India’s Rs 9-10 lakh crore infrastructure-linked capital expenditure pipeline by 2030 is set to put the country’s $17-billion mining and construction equipment industry through a major scale-up test, as demand rises across highways, railways, ports, airports, mines and clean-energy projects.

A CII-BCG report said capital expenditure in sectors linked to mining and construction equipment could nearly double from Rs 5.5 lakh crore in 2025 to Rs 9-10 lakh crore by 2030. The expansion will be driven by national highways, freight corridors, metro rail, ports, airports, critical-mineral extraction and the clean-energy build-out required to reach 500 GW of non-fossil capacity.

India’s mining and construction output is estimated at $430 billion, close to 11% of GDP, and supports more than 70 million livelihoods across the value chain. The equipment industry serving it reached $17 billion in 2025 and is growing 10-12% annually, among the fastest rates for any major market. It could expand to $180-200 billion by 2047 under the Viksit Bharat pathway.

The demand runway is wider because Indian project sites remain under-mechanised. The country generates about $5 of machinery demand per $1,000 of construction spending, compared with a global average of $12. Closing part of that gap could allow equipment demand to grow faster than construction spending.

“Not long ago, the best machines on Indian sites came from elsewhere. Today, our equipment works in close to 100+ countries. That tells you what this industry can do,” said Vivek Bhatia, Chairman, CII Mining and Construction Equipment Division.

The opportunity, however, comes with gaps in localisation and technology. Overall localisation in construction equipment is around 50%, while high-value components such as hydraulics, electronic controls and undercarriages remain largely imported. Backhoe loaders are 85-90% localised, compared with 55-60% for excavators.

Electrification, autonomous equipment and connected fleet management are also reshaping the market. BEML launched its first electric dump truck in 2025, while Coal India’s SECL has deployed real-time fleet monitoring. Indian manufacturers, however, remain at an earlier stage than global leaders.

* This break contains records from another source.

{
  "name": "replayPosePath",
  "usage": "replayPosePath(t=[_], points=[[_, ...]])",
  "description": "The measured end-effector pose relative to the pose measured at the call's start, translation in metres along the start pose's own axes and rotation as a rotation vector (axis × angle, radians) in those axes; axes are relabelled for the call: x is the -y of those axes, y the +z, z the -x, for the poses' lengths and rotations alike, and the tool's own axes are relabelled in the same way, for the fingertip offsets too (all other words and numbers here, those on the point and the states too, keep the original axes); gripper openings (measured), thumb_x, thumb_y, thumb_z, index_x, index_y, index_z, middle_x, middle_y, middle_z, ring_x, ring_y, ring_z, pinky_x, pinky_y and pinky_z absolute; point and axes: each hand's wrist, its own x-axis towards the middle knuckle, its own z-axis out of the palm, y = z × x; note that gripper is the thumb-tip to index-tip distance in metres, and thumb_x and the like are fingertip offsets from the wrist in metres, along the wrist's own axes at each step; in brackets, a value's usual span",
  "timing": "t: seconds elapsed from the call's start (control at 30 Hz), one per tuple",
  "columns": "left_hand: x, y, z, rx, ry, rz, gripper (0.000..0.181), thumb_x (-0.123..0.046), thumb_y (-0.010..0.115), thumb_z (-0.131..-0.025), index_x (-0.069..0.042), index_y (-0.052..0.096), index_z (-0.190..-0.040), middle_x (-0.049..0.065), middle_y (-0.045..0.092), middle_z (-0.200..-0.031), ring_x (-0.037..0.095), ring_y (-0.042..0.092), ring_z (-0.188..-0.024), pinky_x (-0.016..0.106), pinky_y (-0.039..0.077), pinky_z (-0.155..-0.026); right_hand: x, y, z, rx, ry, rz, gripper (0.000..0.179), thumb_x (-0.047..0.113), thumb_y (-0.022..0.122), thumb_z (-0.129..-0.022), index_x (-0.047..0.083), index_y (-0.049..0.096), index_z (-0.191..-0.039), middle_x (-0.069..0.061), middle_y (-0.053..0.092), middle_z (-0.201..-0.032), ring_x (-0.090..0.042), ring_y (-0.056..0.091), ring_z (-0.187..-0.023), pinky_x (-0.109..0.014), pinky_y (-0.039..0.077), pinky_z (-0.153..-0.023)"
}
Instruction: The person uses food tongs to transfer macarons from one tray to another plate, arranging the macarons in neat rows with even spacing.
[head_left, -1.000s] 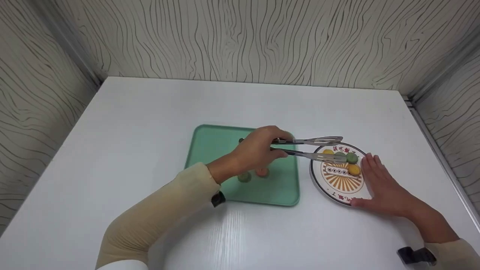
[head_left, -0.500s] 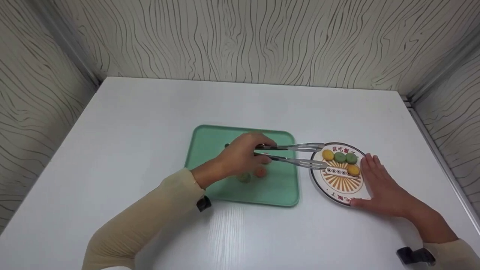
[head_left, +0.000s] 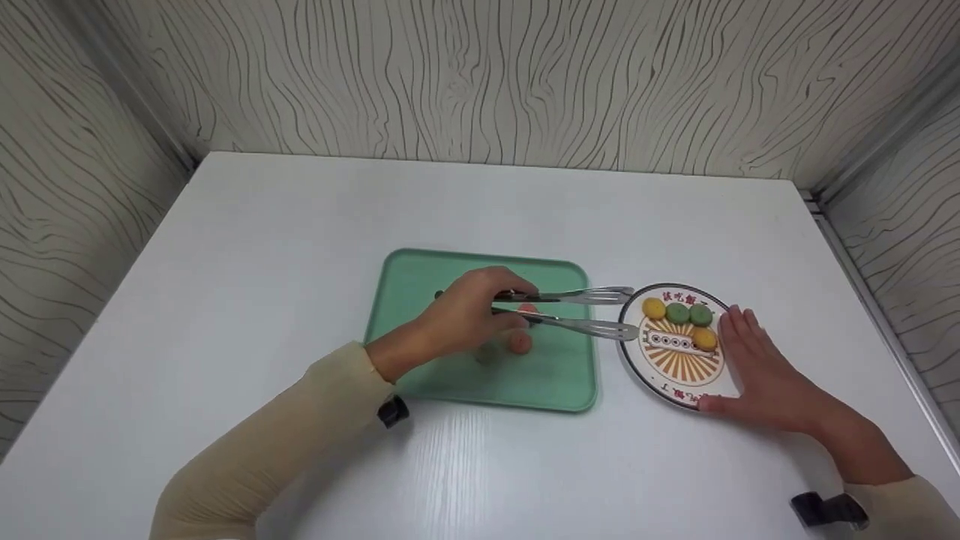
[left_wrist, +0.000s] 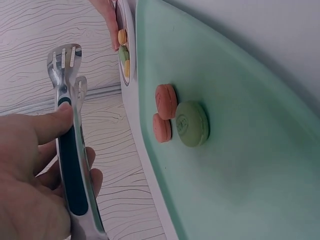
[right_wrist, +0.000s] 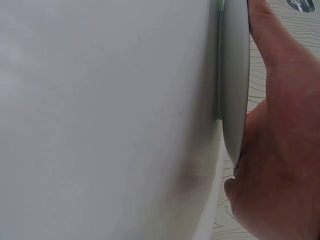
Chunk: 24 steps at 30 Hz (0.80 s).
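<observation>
My left hand (head_left: 469,311) grips metal tongs (left_wrist: 75,172) with dark handle inlays, the thumb on one arm and fingers on the other. The tongs' tips stand apart with nothing between them, at the left rim of a printed round plate (head_left: 660,375). On that plate sit two yellow macarons (head_left: 705,339) and two green macarons (head_left: 677,313). My right hand (head_left: 769,382) rests along the plate's right rim with straight fingers. Below the tongs, a green tray (head_left: 559,386) holds two pink macarons (left_wrist: 166,101) and one green macaron (left_wrist: 192,124), mostly hidden in the head view.
The tray and plate lie side by side on a white table (head_left: 300,225), with a narrow gap between them. Wood-grain patterned panels (head_left: 480,82) close in the back and both sides.
My left hand has drawn the tongs leftward, away from over the plate. The green macaron at their tips has been let go and stays on the plate. The right hand holds its place.
</observation>
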Motion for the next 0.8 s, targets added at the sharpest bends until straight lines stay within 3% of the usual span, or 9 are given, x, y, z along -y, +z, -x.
replayPosePath(t=[0.3,0.8], points=[[0.006,-0.008,0.011,-0.013,-0.037,0.020,0.034,-0.009,0.078,-0.091,-0.010,0.071,-0.125,0.003,0.069,-0.119,0.022,0.064,-0.112,0.041,0.053,-0.096,0.001,0.000,0.001,0.018,0.018,-0.016,0.127,0.056,0.075,-0.084,-0.011,-0.004,-0.157,-0.033,-0.008,-0.164,-0.039,-0.020,-0.152,-0.017,-0.019,-0.108],[0.023,-0.013,0.032,-0.035,-0.029,0.031,0.034,-0.004,0.078,-0.090,-0.008,0.072,-0.123,0.005,0.069,-0.118,0.023,0.065,-0.110,0.045,0.053,-0.094,0.000,0.001,0.000,0.007,0.023,-0.016,0.127,0.056,0.076,-0.083,-0.012,-0.002,-0.157,-0.033,-0.006,-0.164,-0.039,-0.019,-0.152,-0.017,-0.017,-0.108]])
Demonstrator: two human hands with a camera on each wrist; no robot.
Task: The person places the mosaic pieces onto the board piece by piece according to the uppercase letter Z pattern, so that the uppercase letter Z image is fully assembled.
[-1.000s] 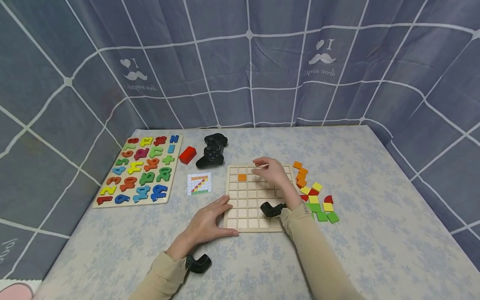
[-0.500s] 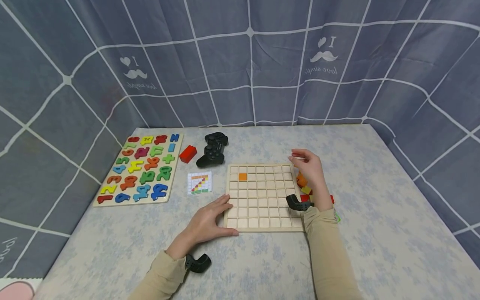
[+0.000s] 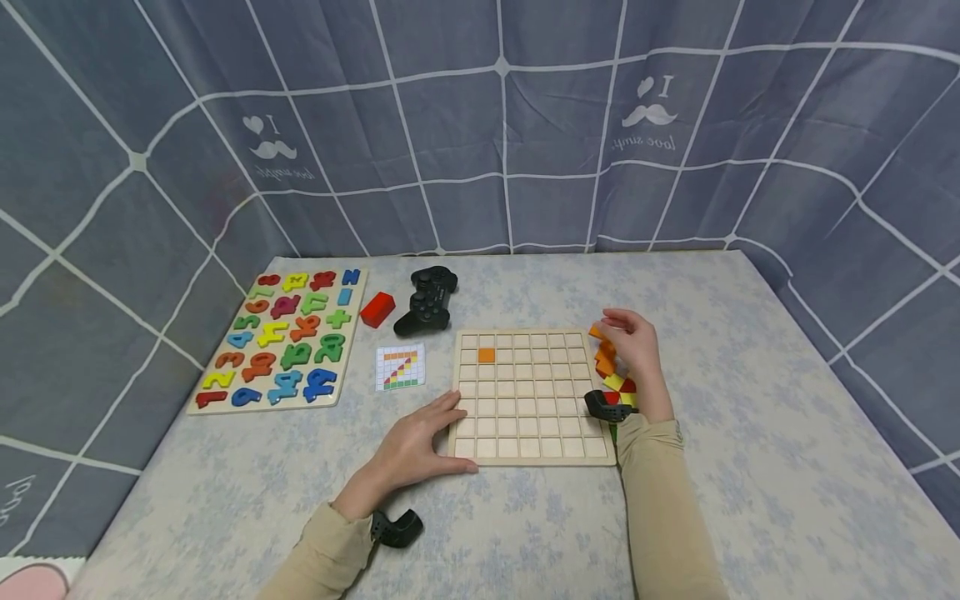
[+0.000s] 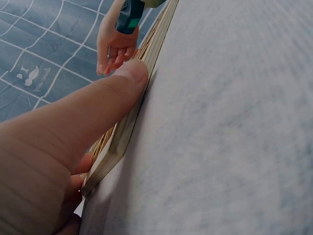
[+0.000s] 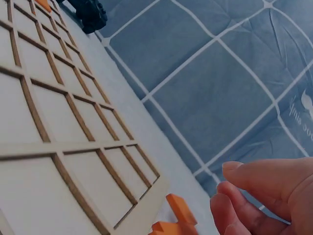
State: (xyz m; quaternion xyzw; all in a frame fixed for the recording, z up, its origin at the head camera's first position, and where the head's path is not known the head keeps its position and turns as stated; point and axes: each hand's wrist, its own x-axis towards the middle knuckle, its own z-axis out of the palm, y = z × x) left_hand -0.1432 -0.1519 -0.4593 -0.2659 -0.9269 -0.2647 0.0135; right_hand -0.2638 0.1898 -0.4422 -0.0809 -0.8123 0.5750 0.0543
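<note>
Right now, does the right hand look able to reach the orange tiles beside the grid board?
Probably yes: the right hand is close by the orange tiles, and the right wrist view shows nothing between them.

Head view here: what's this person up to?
A person's left hand rests at the near-left corner of a square, pale wooden grid board, which holds one square orange tile. The right hand is at the loose, flat orange tiles by the board's right side. A white square card with a coloured pattern lies left of the board.

One grid board (image 3: pixel 507 407), one numeral board (image 3: pixel 266 398), one controller (image 3: pixel 426 304), one card (image 3: pixel 400 367), one block (image 3: pixel 377 309).
</note>
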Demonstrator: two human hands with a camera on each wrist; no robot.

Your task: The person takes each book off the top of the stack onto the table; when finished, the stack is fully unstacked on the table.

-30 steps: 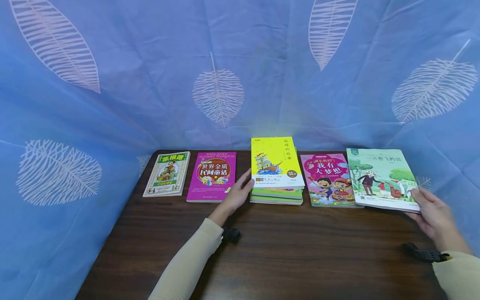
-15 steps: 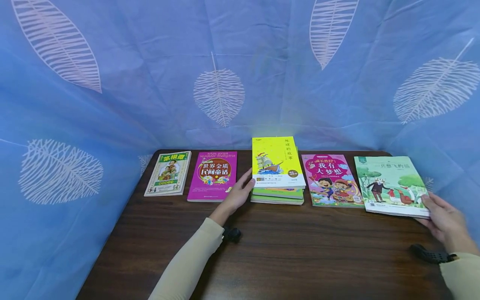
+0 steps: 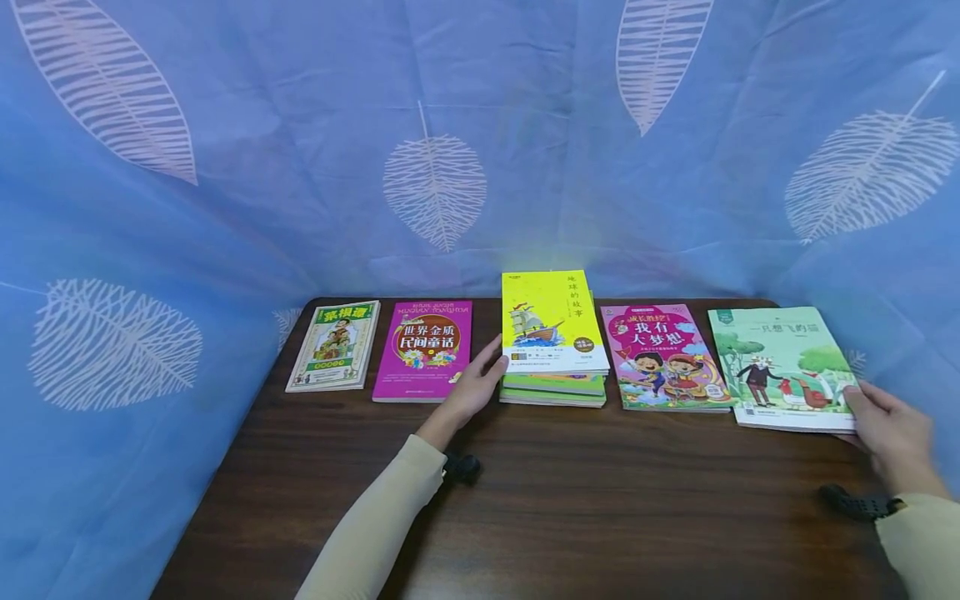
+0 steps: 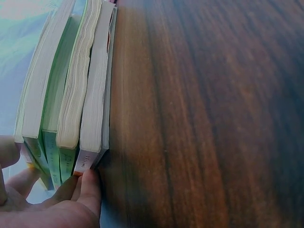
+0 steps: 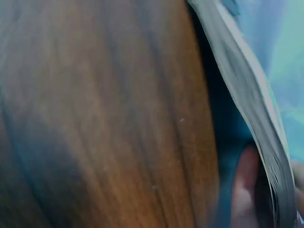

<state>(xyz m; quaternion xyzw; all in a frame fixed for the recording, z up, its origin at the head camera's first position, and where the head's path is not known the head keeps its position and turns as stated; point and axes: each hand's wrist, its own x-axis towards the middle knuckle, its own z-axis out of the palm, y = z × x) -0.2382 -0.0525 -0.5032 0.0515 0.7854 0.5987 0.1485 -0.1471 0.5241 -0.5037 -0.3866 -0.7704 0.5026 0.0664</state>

“For years, India’s story in the MCE industry was about catching up. Today it is a sunrise sector,” said Abhishek Bhatia, Managing Director and Partner, BCG.

Exports provide a second growth engine. India now exports more MCE than it imports, with shipments nearly tripling over the past decade to $4.9 billion in 2025. The global MCE import market is around $150 billion annually, while Southeast Asia, Africa, the Gulf and South America are seeking alternatives to China.

The report called for tiered duties, procurement preference, anti-dumping action and fleet renewal. It also asked industry to deepen Tier-2 supplier networks, build overseas after-sales systems and raise R&D spending closer to the 3-6% of revenue invested by global leaders.